What you have to do: Pick every line from the data below that contains the string "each" and copy it.

:::

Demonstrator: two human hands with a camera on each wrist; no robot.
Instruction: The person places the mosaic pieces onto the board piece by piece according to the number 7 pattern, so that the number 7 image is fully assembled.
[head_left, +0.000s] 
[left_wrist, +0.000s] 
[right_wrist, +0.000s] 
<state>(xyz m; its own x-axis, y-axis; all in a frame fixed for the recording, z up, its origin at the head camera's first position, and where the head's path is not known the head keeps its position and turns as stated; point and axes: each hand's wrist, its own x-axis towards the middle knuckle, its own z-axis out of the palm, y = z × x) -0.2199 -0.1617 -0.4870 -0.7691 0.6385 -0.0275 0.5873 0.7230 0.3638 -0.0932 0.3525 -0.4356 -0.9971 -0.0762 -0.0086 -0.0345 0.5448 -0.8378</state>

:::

Output of the task:
Demonstrator: two human hands with a camera on each wrist; no robot.
<state>(xyz m; its own x-axis, y-axis; all in a frame fixed for the recording, z up, its origin at the head camera's first position, and where the head's path is not known the head keeps its position and turns as stated; point and axes: each hand's wrist, its own x-axis towards the middle knuckle, its own z-axis out of the palm, y = z × x) -0.2199 -0.1617 -0.4870 -0.7691 0.6385 -0.0275 0.5873 0.7230 0.3638 -0.0932 0.3525 -0.4356 -0.9971 -0.0762 -0.0086 -0.0345 0.5448 -0.8378</state>

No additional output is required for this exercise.